Paul Keller ist Ur-«Staaner». Seit seiner Geburt im Jahr 1940 lebt der pensionierte Feinmechaniker in Stein am Rhein. Der Wasserstand des 1233 km langen Stromes ist seine Leidenschaft. Ein Gespräch mit dem Fachmann über Schnee von gestern und ganz und gar nicht trockene Fakten.
«In unserem
Haus wohnten seit jeher
die Pegel-Ableser.»
Herr Keller, seit wann befassen Sie sich mit dem Pegelstand des Rheins?
Seit 1964 lese ich täglich die Wasserhöhe an der Messstation in Stein am Rhein ab. Der Pegelpfahl steht direkt vor meinem Garten, 30 m von meinem Haus entfernt. Das ist ganz praktisch (schmunzelt).
Täglich? Wie geht das?
Nun, ich gehe selten weg. Wenn ich verhindert bin, vertritt mich meine Frau oder ein Nachbar. Das klappt wunderbar.
«Ich liebe den Rhein,
er ist meine Passion!»
Wie kamen Sie zu dieser Tätigkeit?
Ich liebe den Rhein, er ist meine Passion! Ich befasse mich aus naturkundlichen Gründen mit dem Wasserstand. Zudem pflege ich eine Tradition. In unserem Haus wohnten seit jeher die «Pegel-Ableser». Sie waren vom Tiefbauamt des Kantons Schaffhausen angestellt. Die ältesten Aufzeichnungen der Station Stein am Rhein stammen vom 1. April 1880.
Diese Daten haben Sie alle?
Ja, so ist es. Mich interessiert nicht nur die aktuelle Situation. Spannend ist auch ein Blick in die Vergangenheit. Deshalb habe ich bei Ämtern nachgefragt und in Archiven gestöbert. Mittlerweile verfüge ich über ziemlich umfassendes Zahlenmaterial aller Pegelstationen im Bodensee-Raum. Das hilft bei den Prognosen…
…für die Schifffahrt?
Unter anderem, ja. Ich verfolge via Zeitung die Schneehöhen in den Bündner Alpen und kann so relativ exakt die Entwicklung des Wasserstandes berechnen – auch unter Berücksichtigung weiterer Faktoren. Wichtig sind die Luftfeuchtigkeit, das Wetter und die Temperatur im Moment der Schneeschmelze. Sehr wertvoll ist zum Beispiel der März- und April-Schnee – oben in den Bergen natürlich (lächelt)!
Was bringt die Zukunft?
Seit 2014 wird der Pegel automatisch gemessen. Insofern bin ich der Letzte meiner Zunft. Alles ist ja im Fluss…

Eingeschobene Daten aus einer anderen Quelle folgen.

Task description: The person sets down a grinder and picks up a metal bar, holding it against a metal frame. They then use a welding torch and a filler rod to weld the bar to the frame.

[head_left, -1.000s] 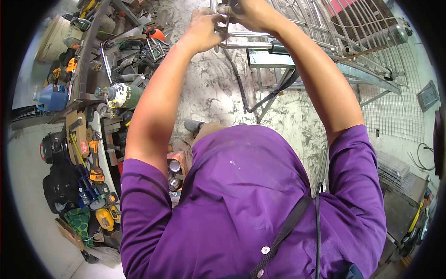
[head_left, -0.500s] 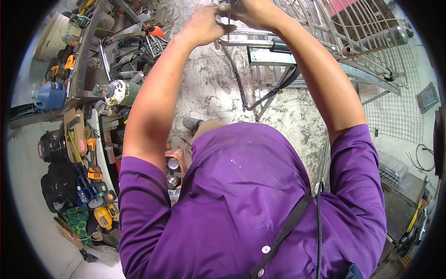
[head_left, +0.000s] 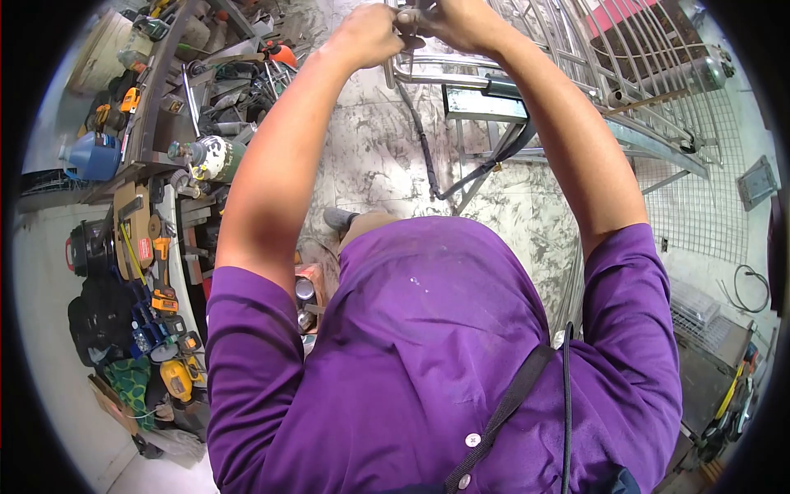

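Observation:
My left hand (head_left: 369, 34) is at the top edge of the view, its fingers curled at the end corner of a metal tube frame (head_left: 444, 79). Close against it is my right hand (head_left: 451, 23), fingers bent and thumb toward the left hand. Both look closed on something small between them, which the fingers and the view's edge hide. Below my right hand, a dark sleeve or grip (head_left: 504, 87) sits on the tube. A black cable (head_left: 424, 144) hangs from near the frame's corner and curves toward the right.
A metal stand (head_left: 485, 105) supports the frame. Welded bar racks (head_left: 634, 49) and wire mesh (head_left: 699, 198) fill the right side. To the left are a cluttered workbench (head_left: 152, 99), a gas cylinder (head_left: 216, 159), a blue jug (head_left: 92, 156) and an orange-black power tool (head_left: 162, 276). The floor (head_left: 362, 156) is smudged.
My hands have shifted slightly right and stay together at the frame's corner. The thin rod that showed between them is now mostly hidden. The camera view has tilted a little.

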Demonstrator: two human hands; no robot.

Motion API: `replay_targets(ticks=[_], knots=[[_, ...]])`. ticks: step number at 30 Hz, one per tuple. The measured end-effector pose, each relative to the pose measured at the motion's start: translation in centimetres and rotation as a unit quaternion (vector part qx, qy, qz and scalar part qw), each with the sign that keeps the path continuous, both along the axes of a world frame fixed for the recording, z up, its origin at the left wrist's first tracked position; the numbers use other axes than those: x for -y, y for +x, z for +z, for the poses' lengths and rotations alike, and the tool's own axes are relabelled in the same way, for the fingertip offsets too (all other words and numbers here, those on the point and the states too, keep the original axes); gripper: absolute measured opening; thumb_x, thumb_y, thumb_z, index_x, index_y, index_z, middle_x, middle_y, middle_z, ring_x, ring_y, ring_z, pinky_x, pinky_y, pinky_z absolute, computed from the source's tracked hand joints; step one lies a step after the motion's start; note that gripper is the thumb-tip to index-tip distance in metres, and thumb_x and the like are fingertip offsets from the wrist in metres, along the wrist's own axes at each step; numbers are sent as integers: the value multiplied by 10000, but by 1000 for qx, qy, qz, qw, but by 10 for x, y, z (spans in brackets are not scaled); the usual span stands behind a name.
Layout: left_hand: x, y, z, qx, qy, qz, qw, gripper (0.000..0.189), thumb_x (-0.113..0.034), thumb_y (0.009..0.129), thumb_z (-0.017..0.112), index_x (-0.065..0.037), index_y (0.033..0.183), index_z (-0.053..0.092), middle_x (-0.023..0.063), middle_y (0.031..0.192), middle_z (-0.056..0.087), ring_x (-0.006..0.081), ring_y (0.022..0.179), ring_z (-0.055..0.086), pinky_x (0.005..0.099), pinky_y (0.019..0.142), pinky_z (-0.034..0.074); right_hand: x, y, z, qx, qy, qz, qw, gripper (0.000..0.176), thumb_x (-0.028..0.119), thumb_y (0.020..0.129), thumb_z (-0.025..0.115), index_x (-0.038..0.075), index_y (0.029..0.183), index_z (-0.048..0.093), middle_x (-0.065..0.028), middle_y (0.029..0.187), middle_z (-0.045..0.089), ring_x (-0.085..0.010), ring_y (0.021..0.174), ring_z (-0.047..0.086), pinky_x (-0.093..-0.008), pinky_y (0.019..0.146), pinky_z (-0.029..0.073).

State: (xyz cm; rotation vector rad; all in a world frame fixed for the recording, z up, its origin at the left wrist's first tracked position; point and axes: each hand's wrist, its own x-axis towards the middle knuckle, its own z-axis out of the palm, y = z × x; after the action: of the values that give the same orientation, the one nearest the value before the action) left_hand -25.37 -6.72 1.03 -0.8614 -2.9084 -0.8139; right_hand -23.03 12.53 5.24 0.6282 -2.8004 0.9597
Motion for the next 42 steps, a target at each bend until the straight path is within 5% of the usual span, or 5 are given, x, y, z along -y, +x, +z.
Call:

Chronist des Rheinpegels: Paul Keller aus Stein am Rhein.
Die Pegel-Prognosen von Paul Keller sind für uns wichtig. Im Frühjahr liefert er eine grundsätzliche Einschätzung. Während der Saison lässt sich genauer sagen, wann wie viel Wasser nach intensiven Regenfällen zu erwarten ist – zum Beispiel bei der Brücke in Diessenhofen.